8. Other Public & Administrative Services (Education, Health, Administration, Social Security)
Year-by-year specific data are not individually detailed, but the general trend shows constant growth with a modest contribution of ~0.2–0.4 p.p. to GDP each year, based on the public sector aggregate.
Public services (education, health, administration, social security) show steady growth and modest contribution throughout the period. They are necessary for social cohesion and institutional stability, but they are not a source of productive growth.
Public services (education, health, administration) have stable growth and modest contribution. They are necessary for social cohesion and institutional stability, but are not a source of productive growth.
Without links to productive sectors, without deep digitalization, and without orientation toward new skills, these services remain supportive, not transformative.
Summary of Key Results and Contributions
| Sector | Trend 2022–2025 | Trend 2026–2028 | Contribution to GDP Growth | Sustainability & Value Chain Integration Interpretation |
|---|---|---|---|---|
| Agriculture | Sharp decline | Zero/stagnation 🔻 (gradual decrease) | No! Lack of transformation, environmental risk | No! Fails to modernize or integrate; environmentally vulnerable; little sustainable development. |
| Extractive Industry | Peak then decline | Stagnation 🔻 (minimal) | No! Unstable, no integration | No! Unstable, not integrated into value chains; limited long-term development potential. |
| Manufacturing | Fluctuating, weak recovery | Low but positive 🔸 (modest) | Few. Potential, but needs innovation | Few. Some potential, but inconsistent growth and low innovation; needs investment for value-chain integration. |
| Energy & Utilities | Growth, then stable | Modest + 🔹 (positive) | Yes! Towards green transition | Yes! Shows positive signs; moving towards green transition and long-term sustainable growth. |
| Construction | High → Stable | Lower 🔸 (declining) | No! Over-reliance risk | No! Dominant but non-productive; over-reliance risk; does not support structural development or value chains. |
| Trade | Constant + | Constant + 🔹 (stable) | Few! Does not reduce trade deficit | Few! Supports domestic circulation but limited contribution to sustainability or value chains; does not reduce trade deficit. |
| Tourism | Boom → Stable | High 🔹 (dominant) | Not fully! Seasonal, unsustainable | Not fully! Seasonal, import-dependent, and unsustainable; high short-term growth but limited long-term development. |
| Public Services | Stable + | Stable + 🔹 (modest) | Yes! For social stability, not productive | Yes! Supports social stability and cohesion, but not productive; does not generate economic value. |
Overall, the structure of Albanian economic growth for the period 2022–2028 shows a clear model where growth is dominated by construction, tourism, and trade, and productive sectors (agriculture, industry, manufacturing) are stagnant or declining.
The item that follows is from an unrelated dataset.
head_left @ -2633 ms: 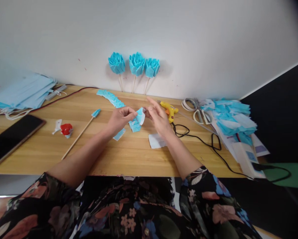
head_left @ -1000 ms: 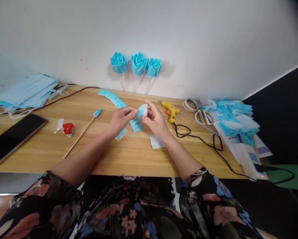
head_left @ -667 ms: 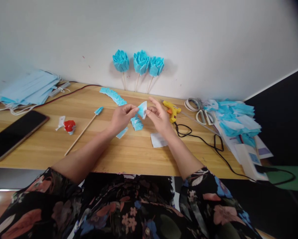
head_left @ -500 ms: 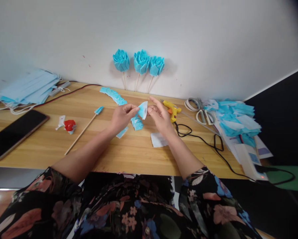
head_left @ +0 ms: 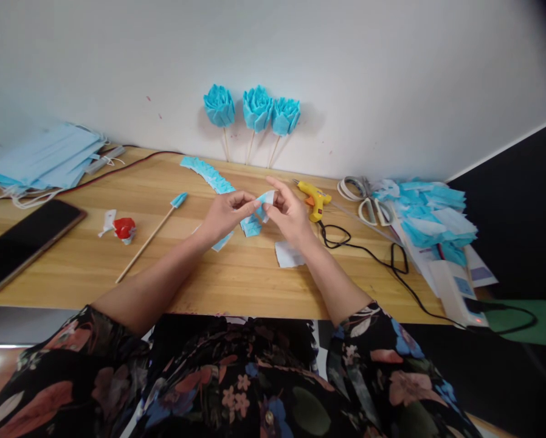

Exports and productivity are not expected to be drivers of growth, while even energy remains fully untapped potential.
This economic model will circulate wealth but will not create capacities, and it will grow numerically but will not converge in reality.
From a development perspective, Albania is heading toward a structural trap with average growth, without industrialization, export base, or high productivity.
This is precisely what economic literature calls “exhausted growth,” a growth that does not produce sustainable development and, in the medium term, leads to stagnation, emigration, and fiscal pressure.
Based on this document, which lacks a medium-term perspective for deliberate movement toward manufacturing, modern agribusiness, technology, and logistics, it is clear that the growth chart will continue to look attractive, but the economy will remain structurally weak.